We also had our seizure of public assets by ruthless entrepreneurs. But it took us 20-30 years to realize how destructive this had been. Whereas they got their destruction right away because, of course, they experienced a more severe collapse. They experienced the collapse of their state as well. And so when 2011 happens — even though the people that put together the mass protests on January 25th that led to an even bigger uprising on January 28 — even though they came together through pro-Palestine solidarity organizing, through opposition to the US war in Iraq, even though they believed that democracy in Egypt would necessarily mean opposition to US imperialism and to the allies of Washington and the region, specifically Israel and Saudi Arabia. Once they created this power vacuum, once they went to battle with the police — beat the police, take Tahrir Square — they were shocked and horrified to see the Anderson Cooper’s of the world showing up and acting as if they were doing 1989.

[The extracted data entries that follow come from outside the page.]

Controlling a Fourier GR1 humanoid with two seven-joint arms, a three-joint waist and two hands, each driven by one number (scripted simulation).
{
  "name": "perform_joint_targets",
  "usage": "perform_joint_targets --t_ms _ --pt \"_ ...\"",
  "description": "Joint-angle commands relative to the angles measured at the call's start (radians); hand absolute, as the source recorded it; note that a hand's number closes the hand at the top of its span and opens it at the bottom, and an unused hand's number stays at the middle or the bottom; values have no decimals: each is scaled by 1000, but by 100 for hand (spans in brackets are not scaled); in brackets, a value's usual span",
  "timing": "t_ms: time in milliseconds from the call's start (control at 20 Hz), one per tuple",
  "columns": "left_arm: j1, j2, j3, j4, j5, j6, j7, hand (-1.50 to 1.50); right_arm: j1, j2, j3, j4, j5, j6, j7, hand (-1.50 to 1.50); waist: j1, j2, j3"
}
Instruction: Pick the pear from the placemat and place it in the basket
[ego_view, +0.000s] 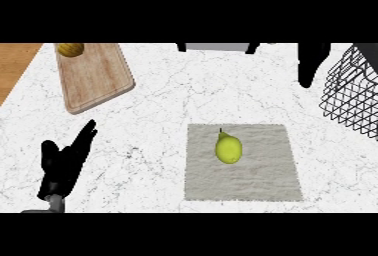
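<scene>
While the pear (229, 148) lies on its side near the middle of the grey placemat (262, 185), stem pointing away from the robot, nobody has a hold of it yet! The left hand (65, 162) rests at the view's lower left, fingers straight and relaxed, holding nothing, well apart from the mat. The right hand shows nowhere at all, so nothing can be said of it. Over at the far right edge sits the black wire basket (354, 95), only partly in view, well apart from the fruit.

Now, the risks. That pear is rounded and tapered, so a touch off its middle would likely set it rolling across the cloth. The placemat itself could bunch or slide on the marble counter (207, 85) if fingers drag on it. And the basket's rim stands high, so a low carry may clip the wire. The cutting board (96, 80) at far left, with its yellow item (70, 49), looks safely out of the way.
</scene>
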Motion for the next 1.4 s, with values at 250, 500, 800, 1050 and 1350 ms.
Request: perform_joint_targets --t_ms 250,500,800,1050,1350 --pt "67 -50 -27 79 -24 30 48 0 45 121 -2 59 98 -14 -72 -150 -32 -2 -12" --pt "105 -34 -12 58 -4 -1 42 0 151 183 17 18 180 -113 -132 -150 -37 -4 -11" --pt "112 -53 -16 76 -27 19 32 0 155 213 41 12 265 -122 -155 -150 -35 -2 -12" --pt "85 -53 -4 106 -33 13 20 0 244 208 74 -11 338 -132 -222 -150 -48 -2 -12" --pt "134 -56 -9 49 -34 16 43 0 316 243 88 -48 391 -184 -241 -150 -54 -10 -12"
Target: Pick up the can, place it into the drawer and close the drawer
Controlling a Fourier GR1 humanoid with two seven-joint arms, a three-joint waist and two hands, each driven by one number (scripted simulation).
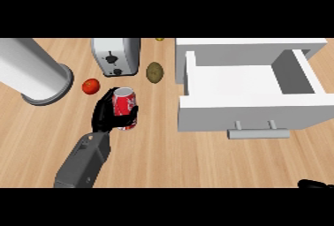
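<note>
So your left hand [108, 115] was wrapped around the red can [124, 107], fingers and thumb curled round its sides, with the can standing upright and its silver top showing. That put the can in the left half of the wooden worktop [195, 163], well apart from the white drawer [251, 95], which sat pulled open toward the right side with its handle [258, 130] facing the near edge. Inside, the drawer looked bare and white. Behind your hand, toward the far edge, there was a toaster [116, 56], with a tomato [90, 85] just left of the can and a brownish oval thing [154, 72], maybe a potato or kiwi, hard to tell, to the right of the toaster. A big grey cylinder [36, 73] stood at the far left corner. Your right hand [316, 184] only barely poked in at the near right corner, and you couldn't tell from that sliver whether it was open or closed.
</note>
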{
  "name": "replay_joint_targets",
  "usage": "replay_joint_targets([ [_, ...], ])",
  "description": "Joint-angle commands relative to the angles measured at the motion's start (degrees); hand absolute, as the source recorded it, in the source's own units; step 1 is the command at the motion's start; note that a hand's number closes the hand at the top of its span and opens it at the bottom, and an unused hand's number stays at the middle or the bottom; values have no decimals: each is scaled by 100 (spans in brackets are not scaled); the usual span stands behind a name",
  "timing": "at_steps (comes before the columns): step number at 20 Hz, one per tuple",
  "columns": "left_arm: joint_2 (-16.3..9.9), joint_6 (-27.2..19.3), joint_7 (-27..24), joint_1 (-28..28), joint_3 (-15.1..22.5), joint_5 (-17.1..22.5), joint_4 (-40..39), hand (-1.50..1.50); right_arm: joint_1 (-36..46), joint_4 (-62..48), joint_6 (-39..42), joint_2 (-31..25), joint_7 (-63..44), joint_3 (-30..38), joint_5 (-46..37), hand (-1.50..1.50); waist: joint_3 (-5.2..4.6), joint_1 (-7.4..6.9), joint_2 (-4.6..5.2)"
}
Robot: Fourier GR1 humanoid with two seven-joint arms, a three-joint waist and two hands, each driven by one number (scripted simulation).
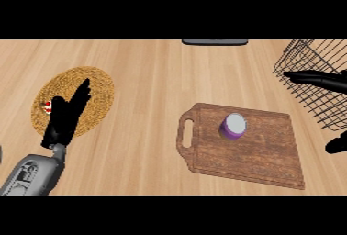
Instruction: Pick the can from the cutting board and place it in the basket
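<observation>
Can (234, 125) stands upright on cutting board (244, 146): judged rigid, light, smooth-walled; best gripped around its sides. Right hand (318, 78) fingers open, empty.

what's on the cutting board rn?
Only the can, upright, purple side and pale top, toward the board's far-left part near the handle slot. No hand is touching it. What lies under the can is covered.

Even, bright light falls on the wooden counter (156, 73), with only faint shadows and no glare.
</observation>
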State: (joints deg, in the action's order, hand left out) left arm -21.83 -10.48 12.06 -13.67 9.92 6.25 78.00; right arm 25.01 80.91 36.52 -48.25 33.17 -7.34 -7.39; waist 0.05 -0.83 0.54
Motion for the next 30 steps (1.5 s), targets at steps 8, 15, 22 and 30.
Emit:
replay_joint_targets([
  [8,113,179,-90,-296,-167,-90,-342,0,279,-902,245,-69,1191,-710,-319,-150,-2,20,-22],
  [15,197,145,68,132,-155,-235,187,0,536,-1739,-596,488,1367,-754,-599,-150,-1,-4,-39],
  [22,26,489,-123,-1,-516,-161,-118,0,503,-1881,-777,875,1300,-1080,-821,-150,-4,36,-45],
  [30,383,312,107,-234,-469,-481,-207,0,897,-2528,-920,1391,1416,-1304,-1323,-150,-4,49,-39],
])
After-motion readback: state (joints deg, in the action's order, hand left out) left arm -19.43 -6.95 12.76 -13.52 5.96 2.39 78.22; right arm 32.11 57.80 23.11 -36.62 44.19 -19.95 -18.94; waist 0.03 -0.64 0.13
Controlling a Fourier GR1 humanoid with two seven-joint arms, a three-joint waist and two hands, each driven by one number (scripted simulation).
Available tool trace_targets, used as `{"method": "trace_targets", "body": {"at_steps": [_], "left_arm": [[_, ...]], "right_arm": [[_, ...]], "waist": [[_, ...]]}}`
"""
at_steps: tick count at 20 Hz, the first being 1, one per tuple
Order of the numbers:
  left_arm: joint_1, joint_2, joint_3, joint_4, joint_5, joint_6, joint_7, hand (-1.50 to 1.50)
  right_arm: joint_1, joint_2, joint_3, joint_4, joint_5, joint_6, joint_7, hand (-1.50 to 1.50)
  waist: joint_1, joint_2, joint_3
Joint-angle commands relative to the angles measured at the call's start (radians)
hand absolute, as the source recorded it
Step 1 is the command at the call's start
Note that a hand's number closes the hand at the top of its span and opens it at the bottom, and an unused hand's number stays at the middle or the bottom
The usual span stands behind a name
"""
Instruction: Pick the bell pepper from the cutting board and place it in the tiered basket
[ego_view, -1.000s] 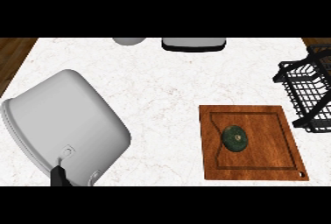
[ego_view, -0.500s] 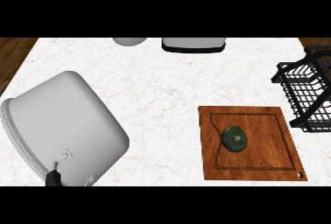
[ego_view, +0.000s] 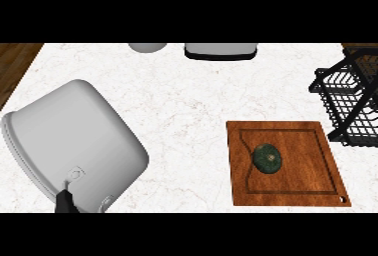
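Note:
A dark green bell pepper (ego_view: 267, 158) lies near the middle of the wooden cutting board (ego_view: 310, 187), at the right of the white marble counter. The black wire tiered basket (ego_view: 353, 100) stands just beyond the board, at the right edge, partly cut off. My left forearm (ego_view: 74, 145) fills the lower left as a big grey shape. Only a small black part of the left hand (ego_view: 65, 202) shows at the lower edge, far from the pepper. The right hand does not show.
At the counter's back edge sit a pale round object (ego_view: 148, 47) and a grey, dark-rimmed object (ego_view: 220, 51), both cut off. Wooden floor (ego_view: 15, 60) shows past the counter's left edge. Bare marble (ego_view: 192, 110) lies between my forearm and the board.

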Motion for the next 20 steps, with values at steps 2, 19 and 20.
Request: {"method": "trace_targets", "body": {"at_steps": [2,19,20], "left_arm": [[-0.063,-0.031,0.01,0.104,-0.013,0.016,-0.017,0.0],[0.066,-0.01,0.035,0.012,0.002,0.015,-0.014,0.0],[0.058,0.002,0.037,-0.024,0.01,0.006,0.016,0.0]], "right_arm": [[-0.001,-0.004,-0.025,0.051,-0.134,-0.166,-0.129,-1.5],[0.415,0.131,-0.161,-0.956,0.016,0.036,0.256,-1.5],[0.464,0.157,-0.182,-1.029,-0.016,0.068,0.261,-1.5]], "waist": [[-0.004,0.015,0.004],[-0.069,-0.008,0.001],[-0.067,-0.007,0.002]]}}
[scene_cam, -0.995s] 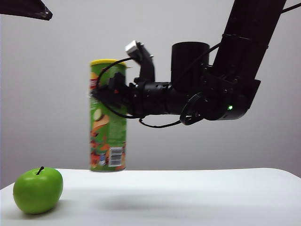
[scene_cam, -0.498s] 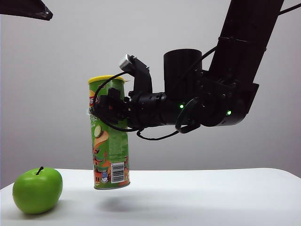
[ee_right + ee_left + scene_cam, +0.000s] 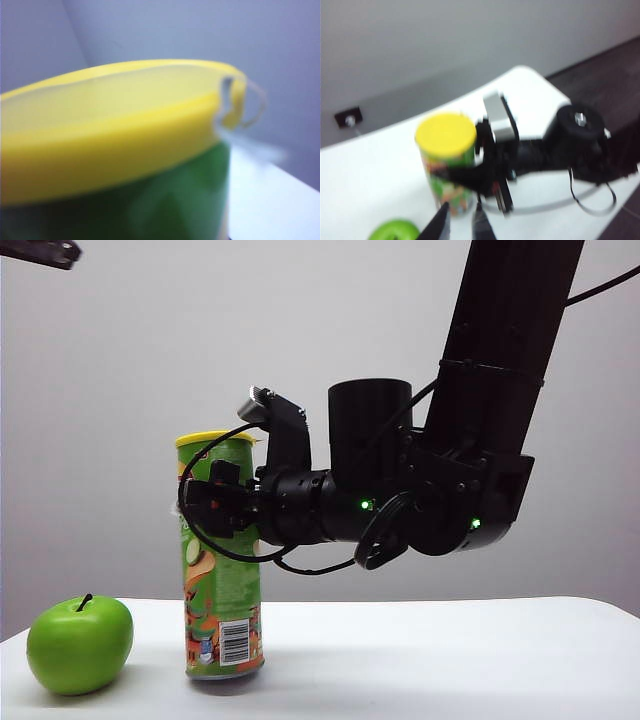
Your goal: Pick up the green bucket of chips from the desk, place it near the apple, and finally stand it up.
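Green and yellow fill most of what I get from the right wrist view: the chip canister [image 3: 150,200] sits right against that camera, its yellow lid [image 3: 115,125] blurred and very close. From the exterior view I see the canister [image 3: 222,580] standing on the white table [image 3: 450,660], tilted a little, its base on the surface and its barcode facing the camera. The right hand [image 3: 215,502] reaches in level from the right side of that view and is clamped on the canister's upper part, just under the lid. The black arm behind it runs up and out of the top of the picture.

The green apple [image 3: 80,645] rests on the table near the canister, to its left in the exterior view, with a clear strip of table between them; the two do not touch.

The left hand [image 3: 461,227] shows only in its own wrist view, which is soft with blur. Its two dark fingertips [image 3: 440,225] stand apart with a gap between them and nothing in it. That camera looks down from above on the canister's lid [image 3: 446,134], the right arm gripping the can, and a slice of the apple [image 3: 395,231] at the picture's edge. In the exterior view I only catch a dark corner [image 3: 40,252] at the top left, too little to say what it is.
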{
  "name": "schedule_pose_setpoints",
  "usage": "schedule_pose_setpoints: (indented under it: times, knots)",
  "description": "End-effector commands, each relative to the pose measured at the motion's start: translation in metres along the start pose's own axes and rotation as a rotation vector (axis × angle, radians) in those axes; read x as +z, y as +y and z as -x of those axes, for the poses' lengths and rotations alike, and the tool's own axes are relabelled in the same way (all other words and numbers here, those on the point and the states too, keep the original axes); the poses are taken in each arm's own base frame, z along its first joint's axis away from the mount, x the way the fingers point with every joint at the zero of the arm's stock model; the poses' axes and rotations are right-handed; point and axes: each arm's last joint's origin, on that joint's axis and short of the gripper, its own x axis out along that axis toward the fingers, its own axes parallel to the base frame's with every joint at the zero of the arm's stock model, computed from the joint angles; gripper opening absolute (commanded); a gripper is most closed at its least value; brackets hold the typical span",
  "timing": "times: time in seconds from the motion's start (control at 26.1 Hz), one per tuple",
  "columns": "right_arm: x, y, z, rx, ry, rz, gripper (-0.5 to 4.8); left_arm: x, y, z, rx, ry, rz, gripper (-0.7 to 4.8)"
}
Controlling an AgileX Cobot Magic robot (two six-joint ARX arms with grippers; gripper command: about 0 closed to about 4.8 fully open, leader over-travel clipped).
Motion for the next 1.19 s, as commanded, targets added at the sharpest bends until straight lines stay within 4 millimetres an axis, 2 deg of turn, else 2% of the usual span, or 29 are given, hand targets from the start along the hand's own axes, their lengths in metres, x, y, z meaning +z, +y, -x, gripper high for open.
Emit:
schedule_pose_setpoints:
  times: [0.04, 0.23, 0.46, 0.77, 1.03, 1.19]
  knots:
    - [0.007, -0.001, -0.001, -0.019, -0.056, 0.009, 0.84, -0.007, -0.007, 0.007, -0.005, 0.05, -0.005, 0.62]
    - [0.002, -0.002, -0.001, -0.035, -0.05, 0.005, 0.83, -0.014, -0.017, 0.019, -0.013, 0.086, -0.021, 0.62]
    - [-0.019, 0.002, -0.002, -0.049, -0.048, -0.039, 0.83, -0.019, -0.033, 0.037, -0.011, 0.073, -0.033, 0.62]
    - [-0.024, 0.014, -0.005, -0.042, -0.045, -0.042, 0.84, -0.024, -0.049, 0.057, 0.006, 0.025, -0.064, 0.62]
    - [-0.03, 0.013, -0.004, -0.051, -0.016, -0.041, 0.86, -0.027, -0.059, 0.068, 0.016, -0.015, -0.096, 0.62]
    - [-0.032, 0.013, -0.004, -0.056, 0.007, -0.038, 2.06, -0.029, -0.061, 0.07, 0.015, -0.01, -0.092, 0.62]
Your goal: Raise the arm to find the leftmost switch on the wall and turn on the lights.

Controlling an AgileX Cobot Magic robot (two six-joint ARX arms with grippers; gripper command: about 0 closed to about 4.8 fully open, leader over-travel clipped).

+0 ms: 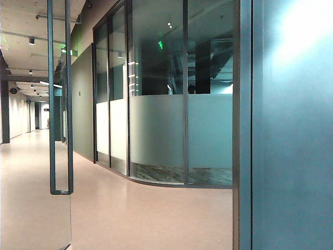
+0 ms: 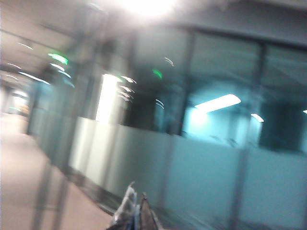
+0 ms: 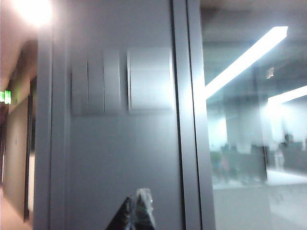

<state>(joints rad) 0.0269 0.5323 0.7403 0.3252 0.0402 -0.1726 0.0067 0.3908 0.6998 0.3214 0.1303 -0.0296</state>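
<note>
— Where are the switches?
— On the grey wall (image 3: 120, 158), a panel of narrow switches (image 3: 96, 79) beside a wide plate (image 3: 149, 79); the right gripper (image 3: 136, 211) hangs below them, apart, jaws pressed together.
— And the left gripper (image 2: 136, 213)?
— Facing the frosted glass partition (image 2: 201, 177), blurred; jaws look closed too.

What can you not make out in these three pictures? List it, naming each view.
- Exterior view: grey wall shows no switches or arms.
- Left wrist view: motion blur smears the left gripper, cut off below.
- Right wrist view: pale grey switch panels blurred, positions unreadable; right gripper cut off.
</note>
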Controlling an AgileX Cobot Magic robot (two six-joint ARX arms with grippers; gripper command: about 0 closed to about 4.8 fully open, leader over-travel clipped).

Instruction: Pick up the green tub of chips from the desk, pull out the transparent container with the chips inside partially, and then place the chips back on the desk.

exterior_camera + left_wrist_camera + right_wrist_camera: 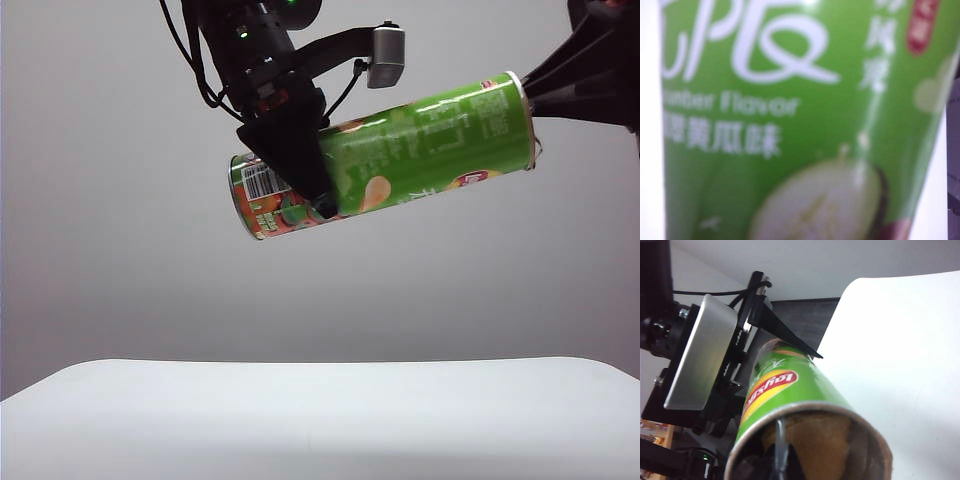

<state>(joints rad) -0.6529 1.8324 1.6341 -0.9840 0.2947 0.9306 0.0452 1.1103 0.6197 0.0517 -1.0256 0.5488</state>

They were shocked to see Western media show up and act as if what they understood to be an anti-imperialist movement was actually an attempt to join America as America minor leagues, like the little brother to the US Empire. And by the end of the decade, quite a lot of the interviewees, because I built this book through something like 225 interviews done in 12 countries, over four years — a lot of people came to the conclusion that the particular style of protest that was employed in the 2010s was especially vulnerable to the imposition of a narrative from the outside, was especially vulnerable to Western media showing up and saying this is what it’s about. Rather than being able to speak for itself and being able to say clearly what it’s all about.

Then the third part of this answer to your good question is the concrete example of Brazil, which is a long and strange and weird story. But what I can tell you very quickly is that the beginning of June 2013 was organized by leftist and anarchists. But then the police crackdown led the country, but also the media, to change their idea of whether or not this was a bad or a good thing. The media starts to come out in support of a protest that they had previously opposed. But by doing this, they tell their readers, their viewers on television, that the protest is about a different thing than the original organizers understand it to be about. And so when the new people, the rush of sympathy comes into the streets, the original organizers greet this initially with euphoria until they realize quickly, horrified: Oh, these people have an entirely different idea of what the future of Brazil should be. Actually, now they’re inviting us. Oh, actually, now, one week later, they’re throwing us off of the streets.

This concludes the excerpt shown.